Declaração de Safe Harbor:
Este comunicado à imprensa inclui declarações prospectivas. Palavras como "antecipa", "acredita", "estima", "espera", "pretende", "planeja", "projeta", "pode" e expressões semelhantes são usadas para identificar essas declarações prospectivas. Exemplos de declarações prospectivas incluem declarações feitas sobre estratégia, ramp-up e cronogramas de entrega, introdução de novos produtos e serviços e expectativas do mercado, bem como declarações sobre desempenho futuro e perspectivas.
Por sua natureza, as declarações prospectivas envolvem risco e incerteza porque se relacionam a eventos e circunstâncias futuras e há muitos fatores que podem fazer com que os resultados e desenvolvimentos reais difiram materialmente daqueles expressos ou implícitos por essas declarações prospectivas.

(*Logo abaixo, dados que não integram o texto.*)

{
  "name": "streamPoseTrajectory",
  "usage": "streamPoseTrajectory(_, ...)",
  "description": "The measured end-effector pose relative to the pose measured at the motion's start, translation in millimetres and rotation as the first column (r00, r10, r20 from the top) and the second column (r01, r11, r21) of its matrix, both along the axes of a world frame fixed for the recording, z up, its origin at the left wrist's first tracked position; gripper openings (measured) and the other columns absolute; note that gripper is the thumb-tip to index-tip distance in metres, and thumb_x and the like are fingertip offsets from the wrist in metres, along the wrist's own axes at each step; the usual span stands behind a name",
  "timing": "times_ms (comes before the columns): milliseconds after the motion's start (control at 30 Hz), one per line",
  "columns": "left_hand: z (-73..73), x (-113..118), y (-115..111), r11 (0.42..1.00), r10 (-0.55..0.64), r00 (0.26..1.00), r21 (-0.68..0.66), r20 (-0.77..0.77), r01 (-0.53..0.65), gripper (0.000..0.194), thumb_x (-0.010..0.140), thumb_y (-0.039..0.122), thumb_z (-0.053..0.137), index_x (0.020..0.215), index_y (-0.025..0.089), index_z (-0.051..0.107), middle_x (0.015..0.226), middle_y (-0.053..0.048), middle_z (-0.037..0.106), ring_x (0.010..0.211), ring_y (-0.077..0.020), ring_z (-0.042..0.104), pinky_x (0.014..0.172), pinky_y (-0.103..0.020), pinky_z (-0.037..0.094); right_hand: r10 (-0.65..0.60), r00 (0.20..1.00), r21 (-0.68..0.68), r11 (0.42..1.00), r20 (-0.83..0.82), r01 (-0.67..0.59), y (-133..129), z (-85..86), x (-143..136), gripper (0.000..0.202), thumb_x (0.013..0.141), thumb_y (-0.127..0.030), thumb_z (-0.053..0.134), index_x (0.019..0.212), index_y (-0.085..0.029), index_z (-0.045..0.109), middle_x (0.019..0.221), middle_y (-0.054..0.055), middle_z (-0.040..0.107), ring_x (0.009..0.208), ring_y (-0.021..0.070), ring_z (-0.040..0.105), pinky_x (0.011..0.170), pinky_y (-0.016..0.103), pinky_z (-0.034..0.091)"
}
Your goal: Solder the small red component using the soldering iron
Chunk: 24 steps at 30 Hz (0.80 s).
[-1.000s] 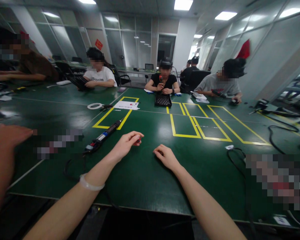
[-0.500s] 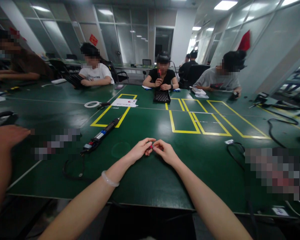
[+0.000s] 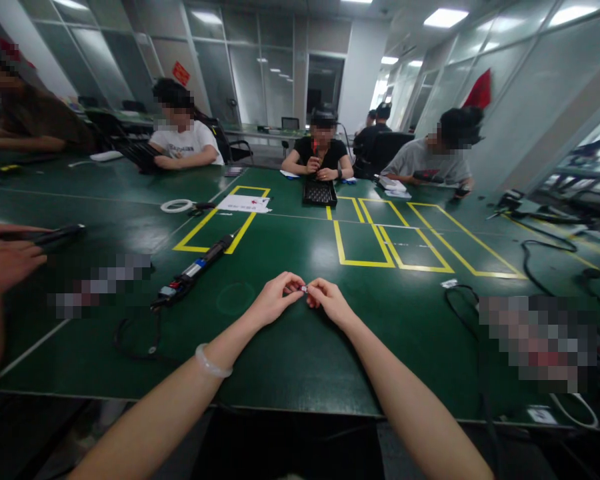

Esses fatores incluem, mas não estão limitados a:
• Mudanças nas condições gerais econômicas, políticas ou de mercado, incluindo a natureza cíclica de alguns negócios da Airbus;
• Interrupções significativas em viagens aéreas (incluindo como resultado da propagação de doenças ou ataques terroristas);
• Flutuações nas taxas de câmbio, em particular entre o euro e o dólar americano;
• A execução bem-sucedida de planos de desempenho internos, incluindo redução de custos e esforços de produtividade;
• Riscos de desempenho do produto, bem como riscos de desenvolvimento e gerenciamento de programas;
• Desempenho de clientes, fornecedores e subcontratados ou negociações de contratos, incluindo questões de financiamento;
• Concorrência e consolidação na indústria aeroespacial e de defesa;
• Disputas trabalhistas significativas de negociação coletiva;
• O resultado de processos políticos e jurídicos, incluindo a disponibilidade de financiamento governamental para certos programas e o tamanho dos orçamentos de defesa e aquisição espacial;
• Custos de pesquisa e desenvolvimento relacionados a novos produtos;
• Riscos legais, financeiros e governamentais relacionados a transações internacionais;
• Processos legais e investigatórios e outros riscos e incertezas econômicas, políticas e tecnológicas;
• O impacto total da pandemia COVID-19 e a crise econômica e de saúde resultante.
Como consequência, os resultados reais da Airbus SE podem diferir materialmente dos planos, metas e expectativas estabelecidas em tais declarações prospectivas.
Para obter mais informações sobre o impacto da pandemia da COVID-19, consulte a Nota 2 "Impacto da pandemia da COVID-19" das Notas às Demonstrações Financeiras Consolidadas Condensadas Condensadas do Airbus SE, publicadas em 18 de fevereiro de 2021. Para obter mais informações sobre fatores que poderiam fazer com que os resultados futuros sejam diferentes de tais declarações prospectivas, consulte os relatórios anuais da Airbus SE, incluindo seu Documento de Registro Universal e os Fatores de Risco mais recentes.
Qualquer declaração prospectiva contida neste comunicado à imprensa é válida até a data deste comunicado à imprensa. A Airbus SE não assume nenhuma obrigação de revisar publicamente ou atualizar quaisquer declarações prospectivas à luz de novas informações, eventos futuros ou outros.
Arredondamento
Devido a arredondamentos, os números apresentados podem não corresponder exatamente aos totais fornecidos e as porcentagens podem não refletir com precisão os números absolutos.